[PATCH v2] trace, RAS: Use __print_symbolic helper for entry severity for aer_events

Sargun Dhillon posted 1 patch 8 months ago
include/ras/ras_event.h | 7 ++++---
1 file changed, 4 insertions(+), 3 deletions(-)
[PATCH v2] trace, RAS: Use __print_symbolic helper for entry severity for aer_events
Posted by Sargun Dhillon 8 months ago
The chained ternary conditional operator in the perf event format for
ras:aer_event was causing a misrepresentation of the severity of the event
when used with "perf script". Rather than building our own hand-rolled
formatting, just use the __print_symbolic helper to format it.

Specifically, all corrected errors were being formatted as non-fatal,
uncorrected errors, as shown below with the BAD_TLP errors, which is
correctable.

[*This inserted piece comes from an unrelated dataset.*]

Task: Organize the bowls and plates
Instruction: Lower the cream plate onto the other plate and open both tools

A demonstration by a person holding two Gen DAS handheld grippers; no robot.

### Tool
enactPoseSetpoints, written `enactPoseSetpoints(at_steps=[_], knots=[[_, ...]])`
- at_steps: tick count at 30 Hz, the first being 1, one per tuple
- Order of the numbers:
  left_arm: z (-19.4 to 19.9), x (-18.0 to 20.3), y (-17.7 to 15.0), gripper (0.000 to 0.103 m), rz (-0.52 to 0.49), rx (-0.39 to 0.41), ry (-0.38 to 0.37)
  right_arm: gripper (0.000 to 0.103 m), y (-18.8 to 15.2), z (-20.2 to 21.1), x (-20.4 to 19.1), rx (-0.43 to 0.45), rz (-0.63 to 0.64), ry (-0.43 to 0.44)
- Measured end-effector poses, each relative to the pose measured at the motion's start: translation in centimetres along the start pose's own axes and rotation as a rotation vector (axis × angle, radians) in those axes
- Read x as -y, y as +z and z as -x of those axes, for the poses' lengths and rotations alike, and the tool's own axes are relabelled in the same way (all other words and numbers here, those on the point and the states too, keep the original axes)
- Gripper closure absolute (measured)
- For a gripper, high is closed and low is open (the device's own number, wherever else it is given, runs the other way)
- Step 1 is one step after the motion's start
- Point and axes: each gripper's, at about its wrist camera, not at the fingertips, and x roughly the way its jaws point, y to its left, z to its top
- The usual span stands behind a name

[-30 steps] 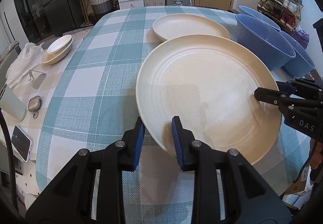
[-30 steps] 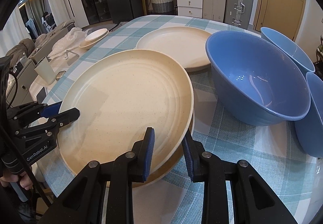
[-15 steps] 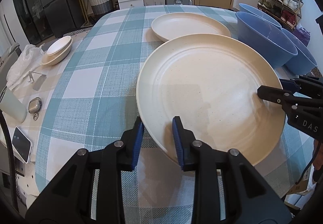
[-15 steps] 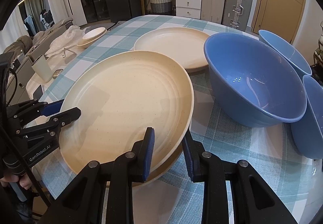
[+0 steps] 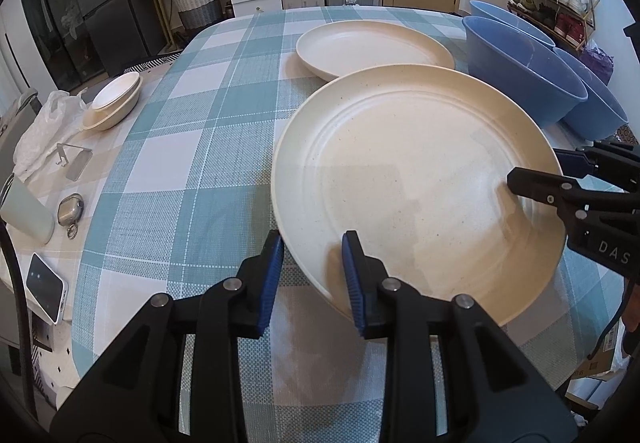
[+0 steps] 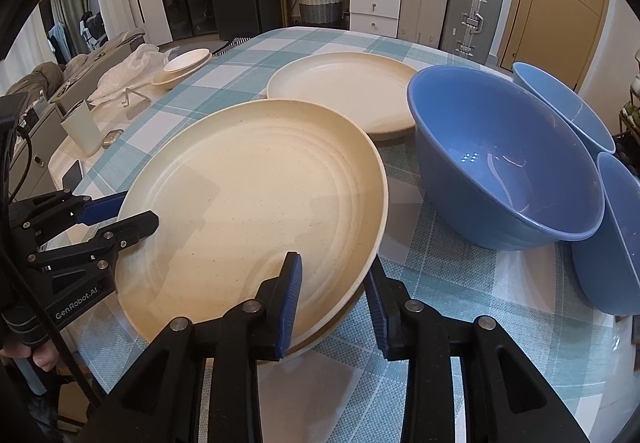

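Cream plate sits pinched between left gripper fingers; right gripper jaws, just opening, straddle its opposite rim.

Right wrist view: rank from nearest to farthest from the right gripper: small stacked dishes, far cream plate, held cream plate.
1. Held cream plate, its rim between the right gripper's fingers.
2. Far cream plate, table centre, behind it.
3. Small stacked dishes, far left edge.

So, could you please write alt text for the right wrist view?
The right gripper, its jaws just opening, straddles the near rim of a large cream plate; the left gripper holds the opposite rim. Behind sit another cream plate and blue bowls.
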Motion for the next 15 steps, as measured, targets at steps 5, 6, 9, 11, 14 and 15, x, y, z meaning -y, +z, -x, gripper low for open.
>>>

This is due to a bug in libtraceevent, where chained
ternary conditions are not parsed correctly.

The before / after are as follows (and also tested to make sure
uncorrectable events) still show up as uncorrectable.

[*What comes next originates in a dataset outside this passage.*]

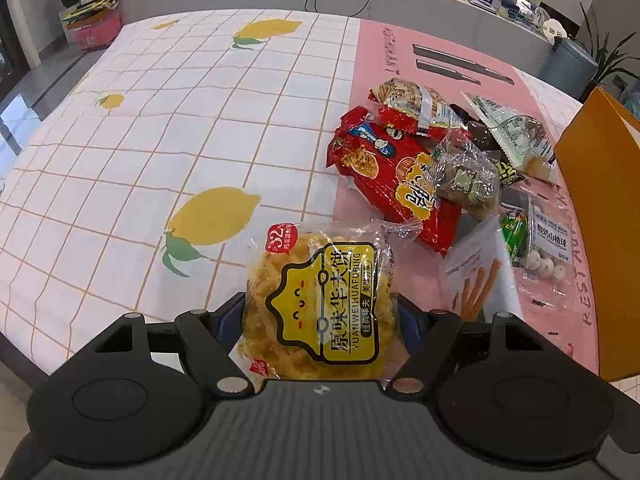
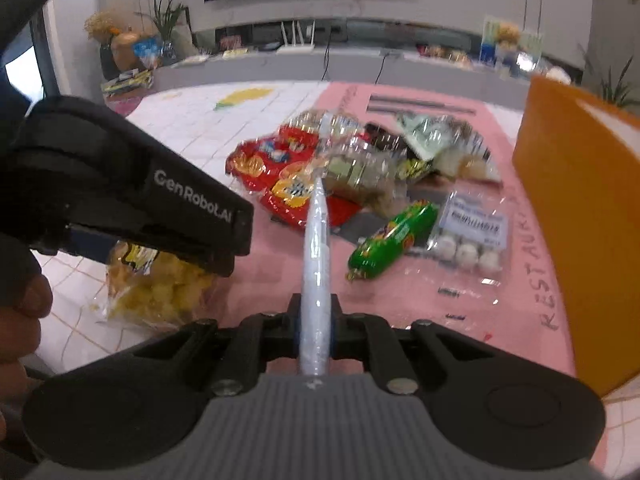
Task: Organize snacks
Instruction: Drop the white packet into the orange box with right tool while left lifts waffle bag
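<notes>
Left gripper (image 1: 320,320): jaws were clamped on a clear plastic pack of yellow waffle snack with a yellow label (image 1: 320,300), held above the near edge of the table, over the white lemon-print gridded cloth (image 1: 200,100). In the right wrist view the same gripper (image 2: 224,256) appeared at left, the yellow pack (image 2: 160,284) hanging beneath it.

Right gripper (image 2: 316,320): jaws were closed on a thin clear-and-white flat packet seen edge-on (image 2: 316,248), which stuck out forward between the fingers. In the left wrist view a flat white packet printed with orange sticks (image 1: 480,276) showed just right of the left gripper.

Loose pile, on the pink mat (image 1: 420,56) at the right half of the table:
- large red crinkled snack bag with yellow roundels (image 1: 384,172), nearest the cloth;
- clear bag of small green-wrapped pieces (image 1: 464,176), lying on top of the red bag;
- red-ended clear pack of pale biscuits (image 1: 412,108), behind the red bag;
- green-and-white triangular packet (image 1: 516,132), at the far right of the pile;
- green sausage-shaped wrapper (image 2: 392,240), near the front;
- clear bag of white round balls with a white label (image 2: 468,240), touching the green wrapper on its right.

Orange open-topped box (image 2: 580,220): stood at the right edge of the table, beside the pile.
</notes>
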`<state>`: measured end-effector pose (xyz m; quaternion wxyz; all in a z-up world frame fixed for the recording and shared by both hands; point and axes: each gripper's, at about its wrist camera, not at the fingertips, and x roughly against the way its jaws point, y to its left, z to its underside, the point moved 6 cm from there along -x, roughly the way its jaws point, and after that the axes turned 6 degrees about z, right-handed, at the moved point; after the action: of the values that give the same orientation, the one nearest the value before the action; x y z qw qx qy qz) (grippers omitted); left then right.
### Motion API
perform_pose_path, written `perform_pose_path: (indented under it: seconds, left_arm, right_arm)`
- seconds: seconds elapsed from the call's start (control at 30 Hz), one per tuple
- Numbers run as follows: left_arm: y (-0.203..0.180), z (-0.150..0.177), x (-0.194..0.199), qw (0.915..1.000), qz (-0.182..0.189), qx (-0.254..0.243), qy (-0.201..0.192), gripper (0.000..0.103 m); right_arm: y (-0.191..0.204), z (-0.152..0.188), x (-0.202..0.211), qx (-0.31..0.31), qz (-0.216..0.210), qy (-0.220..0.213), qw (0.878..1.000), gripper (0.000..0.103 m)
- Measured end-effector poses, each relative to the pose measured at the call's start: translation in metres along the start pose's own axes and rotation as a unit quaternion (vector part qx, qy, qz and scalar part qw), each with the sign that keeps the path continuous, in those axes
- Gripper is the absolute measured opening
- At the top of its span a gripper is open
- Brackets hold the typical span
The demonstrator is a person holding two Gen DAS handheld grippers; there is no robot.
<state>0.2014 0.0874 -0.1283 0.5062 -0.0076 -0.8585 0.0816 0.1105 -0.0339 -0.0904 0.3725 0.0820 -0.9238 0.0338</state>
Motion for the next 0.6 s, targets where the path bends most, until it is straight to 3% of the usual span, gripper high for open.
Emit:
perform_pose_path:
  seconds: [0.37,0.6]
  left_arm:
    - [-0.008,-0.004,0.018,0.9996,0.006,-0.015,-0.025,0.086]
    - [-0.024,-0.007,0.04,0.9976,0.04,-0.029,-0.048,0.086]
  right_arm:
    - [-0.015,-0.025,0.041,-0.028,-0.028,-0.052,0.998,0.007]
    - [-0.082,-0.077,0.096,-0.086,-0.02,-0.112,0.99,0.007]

aer-inject was used with the following AER event injection script:
AER
PCI_ID 00:05.0
COR_STATUS BAD_TLP
HEADER_LOG 0 1 2 3

dmesg (unchanged between runs):
pcieport 0000:00:05.0: aer_inject: Injecting errors 00000040/00000000 into device 0000:00:05.0
pcieport 0000:00:05.0: AER: Correctable error message received from 0000:00:05.0
pcieport 0000:00:05.0: PCIe Bus Error: severity=Correctable, type=Data Link Layer, (Receiver ID)
pcieport 0000:00:05.0:   device [1b36:000c] error status/mask=00000040/0000e000
pcieport 0000:00:05.0:    [ 6] BadTLP

Before:
virtme-ng:/# perf script |cat
   irq/24-aerdrv     424 [002]   392.240255:          ras:aer_event: 0000:00:05.0 PCIe Bus Error: severity=Uncorrected, non-fatal, Bad TLP, TLP Header=Not available

After:
   irq/24-aerdrv     424 [002]    29.198383:          ras:aer_event: 0000:00:05.0 PCIe Bus Error: severity=Corrected, Bad TLP, TLP Header=Not available

Signed-off-by: Sargun Dhillon <sargun@sargun.me>
---
 include/ras/ras_event.h | 7 ++++---
 1 file changed, 4 insertions(+), 3 deletions(-)

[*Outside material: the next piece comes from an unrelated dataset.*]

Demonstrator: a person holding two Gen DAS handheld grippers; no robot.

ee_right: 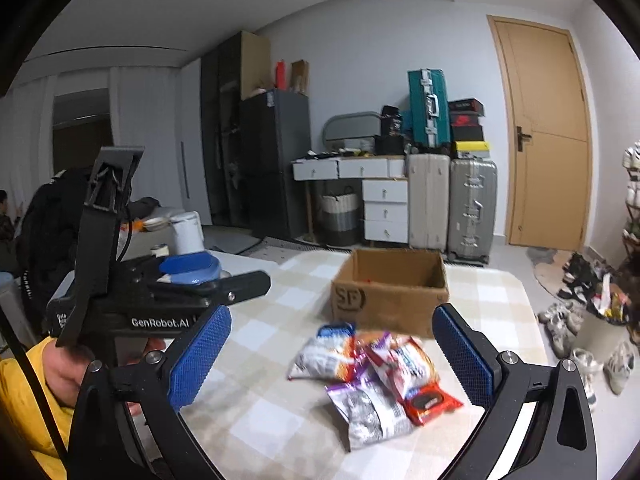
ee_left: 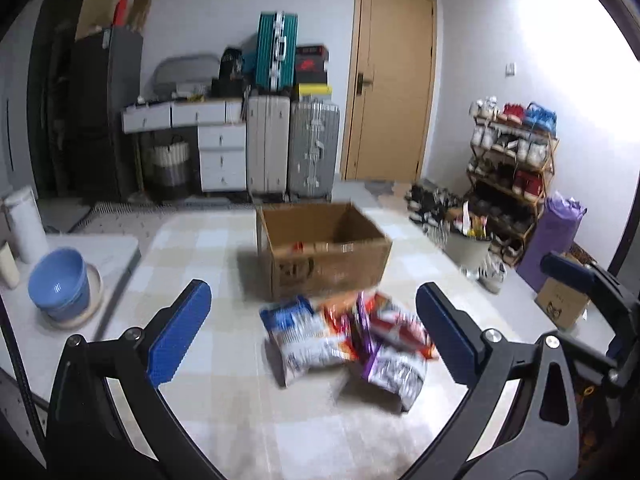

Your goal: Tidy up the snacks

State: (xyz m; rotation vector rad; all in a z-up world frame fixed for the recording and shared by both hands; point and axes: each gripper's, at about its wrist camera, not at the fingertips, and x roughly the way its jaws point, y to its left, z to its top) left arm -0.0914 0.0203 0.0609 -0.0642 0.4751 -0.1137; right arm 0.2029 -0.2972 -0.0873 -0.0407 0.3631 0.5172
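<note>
Several snack packets (ee_left: 348, 344) lie in a loose overlapping pile on the checked cloth of the bench (ee_left: 192, 248), toward its near edge and just in front of the open cardboard box (ee_left: 324, 248), which stands further toward the far edge. You have at least four packets there by my count, white-and-blue, orange, purple and red, though blur makes an exact count unsafe. From the left wrist view something red and pale shows low inside the box, so a little may already be packed; what it is I cannot tell. I judge the task to be at its start or early: the bulk of the snacks is outside the box and none is in your grip.

Your left hand-held gripper (ee_left: 312, 332) is spread wide with nothing between its blue pads (ee_left: 180, 336), and the pile sits ahead of it, apart. Your right hand-held gripper (ee_right: 332, 360) is likewise spread wide and empty, aimed at the same pile from the right side. Neither touches a packet.

What is left for you, as I read it: pick up each packet and place it in the box. The packets overlap, so taking the top one first should be easiest. A blue bowl (ee_left: 60, 284) stands on a separate surface off the left edge, well apart from the work.
</note>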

diff --git a/include/ras/ras_event.h b/include/ras/ras_event.h
index e5f7ee0864e7..9312007096d7 100644
--- a/include/ras/ras_event.h
+++ b/include/ras/ras_event.h
@@ -327,9 +327,10 @@ TRACE_EVENT(aer_event,
 
 	TP_printk("%s PCIe Bus Error: severity=%s, %s, TLP Header=%s\n",
 		__get_str(dev_name),
-		__entry->severity == AER_CORRECTABLE ? "Corrected" :
-			__entry->severity == AER_FATAL ?
-			"Fatal" : "Uncorrected, non-fatal",
+		__print_symbolic(__entry->severity,
+				 {AER_NONFATAL, "Uncorrected, non-fatal"},
+				 {AER_FATAL, "Fatal"},
+				 {AER_CORRECTABLE, "Corrected"}),
 		__entry->severity == AER_CORRECTABLE ?
 		__print_flags(__entry->status, "|", aer_correctable_errors) :
 		__print_flags(__entry->status, "|", aer_uncorrectable_errors),
-- 
2.47.1
Re: [PATCH v2] trace, RAS: Use __print_symbolic helper for entry severity for aer_events
Posted by Borislav Petkov 8 months ago
+ Rostedt.

On Mon, Apr 14, 2025 at 08:38:34AM -0700, Sargun Dhillon wrote:
> The chained ternary conditional operator in the perf event format for
> ras:aer_event was causing a misrepresentation of the severity of the event
> when used with "perf script". Rather than building our own hand-rolled
> formatting, just use the __print_symbolic helper to format it.
> 
> Specifically, all corrected errors were being formatted as non-fatal,
> uncorrected errors, as shown below with the BAD_TLP errors, which is
> correctable. This is due to a bug in libtraceevent, where chained
> ternary conditions are not parsed correctly.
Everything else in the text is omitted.